Christopher Lilienthal, spokesman for the liberal Pennsylvania Budget and Policy Center, described the Senate deal as still "a huge loophole."
Most voters understand that companies are more likely to hire in places where taxes, services, and a low general hassle factor make them attractive to business.
But in Pennsylvania, we impose relatively high taxes, then allow our lawmakers to carve out exceptions in special cases.
What signal is our legislature sending to existing employers if their competitors are given tax breaks they can't share?
Paul Harrington, who heads Drexel University's Center for Labor Markets and Policy in Philadelphia, says he has been fielding inquiries from news media fact-checkers and other truth-seekers to make sure Republican presidential candidate Mitt Romney was right in Tuesday's debate when he said more than half of recent college graduates are unemployed or employed in careers that do not require a college degree.

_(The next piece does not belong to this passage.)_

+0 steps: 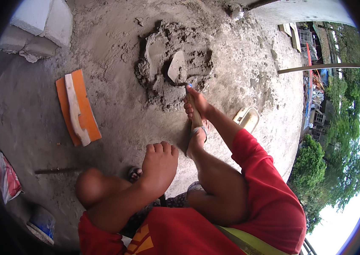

Harrington reported those findings, from Census Bureau data, in a report published in cooperation with Northeastern University and the liberal-leaning Economic Policy Institute.
Young Americans unable to find high-paid work are moving "to Plan B," Harrington told me. "They mix work and school. Or they trade unemployment for underemployment." Sometimes that means taking jobs from high school graduates and teenagers.
No sign of easing this year?
"It hasn't improved at all, with the exception of information technology and engineering," Harrington said. Even nursing and health-care hiring for entry-level grads is weak. Retailers are eagerly recruiting among college seniors.
So we're now in the Apple store economy? "Yeah," Harrington said.
As the Philadelphia School District prepares to borrow $300 million from investors to cover its next two years of budget deficits, Moody's Investors Service has threatened to cut the district bond rating below the current Ba1 level, which is already "junk bond" status. That's below the level at which insurers and other conservative investors tend to buy tax-free city bonds. The district owes $3 billion on previously issued bonds.
The agency gave the planned new bonds a higher Aa3 rating, thanks to the state Lease Revenue Intercept Program, which promises to redirect state taxpayer aid to pay investors, instead of school expenses, if the district looks like it may default.
Moody's analyst Geordie Thompson blamed the city schools' "weak financial position [on] increasing expenditures related to charter school growth."
He said also to blame were: Fixed spending related to government mandates and personnel costs, City Council's reluctance to boost property taxes, high current debt, money-losing interest-rate "swaps," which were supposed to protect against rising interest rates but have cost millions as interest rates fell, and high unemployment.